Nevada

Nevada

What you need to know for Nevada…

Nevada workers’ compensation claims are administered through the Nevada Division of Industrial Relations (DIR). If a workplace injury or illness occurs, both the employer and the injured worker have responsibilities to ensure the claim is reported and processed correctly.

For Employers

If an employee reports a workplace injury or illness, Nevada law requires employers to take prompt action.

1. Ensure the employee receives medical care.

If the injury requires immediate attention, direct the employee to appropriate medical treatment through your authorized provider network.

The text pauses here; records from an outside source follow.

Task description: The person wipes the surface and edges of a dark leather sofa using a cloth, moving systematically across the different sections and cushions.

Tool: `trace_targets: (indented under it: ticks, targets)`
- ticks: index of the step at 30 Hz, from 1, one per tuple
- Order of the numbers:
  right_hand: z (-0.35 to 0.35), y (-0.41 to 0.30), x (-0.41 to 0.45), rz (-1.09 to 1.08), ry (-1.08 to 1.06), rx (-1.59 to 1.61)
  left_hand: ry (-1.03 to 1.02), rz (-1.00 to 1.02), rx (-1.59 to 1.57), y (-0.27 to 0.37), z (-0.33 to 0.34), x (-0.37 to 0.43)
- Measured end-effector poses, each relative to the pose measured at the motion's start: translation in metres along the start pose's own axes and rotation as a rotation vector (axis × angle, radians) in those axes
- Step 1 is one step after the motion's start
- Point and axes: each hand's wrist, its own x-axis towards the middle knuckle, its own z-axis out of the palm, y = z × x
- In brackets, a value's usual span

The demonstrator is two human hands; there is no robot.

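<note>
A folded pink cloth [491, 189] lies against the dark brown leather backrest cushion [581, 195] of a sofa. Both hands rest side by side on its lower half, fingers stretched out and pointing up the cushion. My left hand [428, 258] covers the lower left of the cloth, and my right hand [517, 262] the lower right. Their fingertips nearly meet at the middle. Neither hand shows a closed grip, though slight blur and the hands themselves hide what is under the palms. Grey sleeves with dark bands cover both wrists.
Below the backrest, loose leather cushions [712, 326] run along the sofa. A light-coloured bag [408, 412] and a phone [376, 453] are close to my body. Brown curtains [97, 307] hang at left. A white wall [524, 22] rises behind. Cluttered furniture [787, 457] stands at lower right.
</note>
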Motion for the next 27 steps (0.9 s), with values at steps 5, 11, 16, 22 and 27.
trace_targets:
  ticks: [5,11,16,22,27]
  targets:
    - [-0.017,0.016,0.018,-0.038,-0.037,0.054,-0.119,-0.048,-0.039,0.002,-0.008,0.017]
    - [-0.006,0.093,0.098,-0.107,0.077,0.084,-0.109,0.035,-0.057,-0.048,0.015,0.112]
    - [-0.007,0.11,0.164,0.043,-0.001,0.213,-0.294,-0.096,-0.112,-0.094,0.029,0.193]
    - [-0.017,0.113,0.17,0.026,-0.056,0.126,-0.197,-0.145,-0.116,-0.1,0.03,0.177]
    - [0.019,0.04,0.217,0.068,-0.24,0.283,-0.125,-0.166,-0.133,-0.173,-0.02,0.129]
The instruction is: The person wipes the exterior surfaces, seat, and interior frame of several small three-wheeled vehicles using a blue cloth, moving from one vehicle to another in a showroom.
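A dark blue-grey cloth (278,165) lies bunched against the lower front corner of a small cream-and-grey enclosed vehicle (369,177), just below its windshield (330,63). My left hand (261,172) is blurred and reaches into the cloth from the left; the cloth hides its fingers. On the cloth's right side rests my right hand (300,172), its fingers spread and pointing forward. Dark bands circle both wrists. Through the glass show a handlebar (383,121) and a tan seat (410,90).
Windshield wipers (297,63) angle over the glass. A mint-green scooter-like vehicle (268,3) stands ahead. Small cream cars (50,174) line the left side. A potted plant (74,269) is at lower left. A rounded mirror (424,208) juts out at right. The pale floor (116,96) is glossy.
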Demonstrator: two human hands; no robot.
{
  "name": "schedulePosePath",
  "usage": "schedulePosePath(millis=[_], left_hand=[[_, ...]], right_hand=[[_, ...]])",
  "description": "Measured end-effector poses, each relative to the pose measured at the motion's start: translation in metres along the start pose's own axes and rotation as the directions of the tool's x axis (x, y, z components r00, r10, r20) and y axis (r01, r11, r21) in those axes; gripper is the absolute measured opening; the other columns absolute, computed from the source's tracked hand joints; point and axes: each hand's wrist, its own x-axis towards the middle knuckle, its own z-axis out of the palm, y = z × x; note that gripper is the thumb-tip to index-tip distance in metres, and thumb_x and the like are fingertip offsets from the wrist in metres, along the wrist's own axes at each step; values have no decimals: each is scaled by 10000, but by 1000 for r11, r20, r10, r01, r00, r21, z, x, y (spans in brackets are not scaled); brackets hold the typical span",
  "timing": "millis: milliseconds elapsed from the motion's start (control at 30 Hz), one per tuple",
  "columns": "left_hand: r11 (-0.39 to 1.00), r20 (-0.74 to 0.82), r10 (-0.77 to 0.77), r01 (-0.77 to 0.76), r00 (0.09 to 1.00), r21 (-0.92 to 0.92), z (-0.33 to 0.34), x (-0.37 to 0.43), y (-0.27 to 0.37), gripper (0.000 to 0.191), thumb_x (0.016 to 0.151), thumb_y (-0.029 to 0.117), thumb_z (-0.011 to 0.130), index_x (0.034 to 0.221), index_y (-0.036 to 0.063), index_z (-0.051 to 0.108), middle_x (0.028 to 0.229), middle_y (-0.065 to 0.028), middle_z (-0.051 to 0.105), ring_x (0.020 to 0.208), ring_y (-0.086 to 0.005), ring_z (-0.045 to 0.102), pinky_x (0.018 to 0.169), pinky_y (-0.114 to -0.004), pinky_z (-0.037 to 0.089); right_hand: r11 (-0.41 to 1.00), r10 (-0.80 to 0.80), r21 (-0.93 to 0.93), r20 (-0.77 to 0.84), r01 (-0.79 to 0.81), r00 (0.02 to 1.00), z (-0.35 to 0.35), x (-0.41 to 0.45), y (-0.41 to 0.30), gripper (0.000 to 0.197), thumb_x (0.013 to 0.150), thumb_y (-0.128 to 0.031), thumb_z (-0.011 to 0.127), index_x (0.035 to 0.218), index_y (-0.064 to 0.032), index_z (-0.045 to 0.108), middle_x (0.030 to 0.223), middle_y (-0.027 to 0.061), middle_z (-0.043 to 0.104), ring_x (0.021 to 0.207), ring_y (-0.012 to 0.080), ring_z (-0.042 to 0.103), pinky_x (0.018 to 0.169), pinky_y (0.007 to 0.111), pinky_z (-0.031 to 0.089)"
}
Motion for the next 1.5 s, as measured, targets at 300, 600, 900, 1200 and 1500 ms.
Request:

2. Complete the Employer’s Report of Injury.
After receiving the employee’s C-4 form from the treating physician, employers must complete and file a Form C-3 (Employer’s Report of Industrial Injury or Occupational Disease) with the insurance carrier within six working days.

3. Report the injury.
Employers must promptly report the injury to the Care West Claims team using the online claims reporting form. Click on the Submit A Claim button in the left menu to initiate the claim.

For Workers

If you are injured at work or develop a work-related illness, you should take the following steps.

1. Report the injury to your employer.
Notify your supervisor or employer as soon as possible after the injury occurs and complete a Form C-1 (Notice of Injury or Occupational Disease). Nevada law requires this notice within 7 days of the accident.

2. Contact Nurse Triage.
If medical care is needed, contact nurse triage promptly at (844)-326-2918 and inform the provider that the injury occurred at work.

3. File an Employee’s Claim for Compensation.
At the time of your first medical visit, you and your treating physician must complete a Form C-4 (Employee’s Claim for Compensation/Report of Initial Treatment). This form officially initiates your workers’ compensation claim and must be filed within 90 days of the date of injury.

Nevada law requires the C-4 to be filed within 90 days of the injury. Reporting the injury and submitting all necessary forms as soon as possible helps avoid delays or denial of benefits.

4. Claim Review
After a claim is filed, the insurance carrier will review the claim and issue a determination regarding benefits and coverage within 30 days.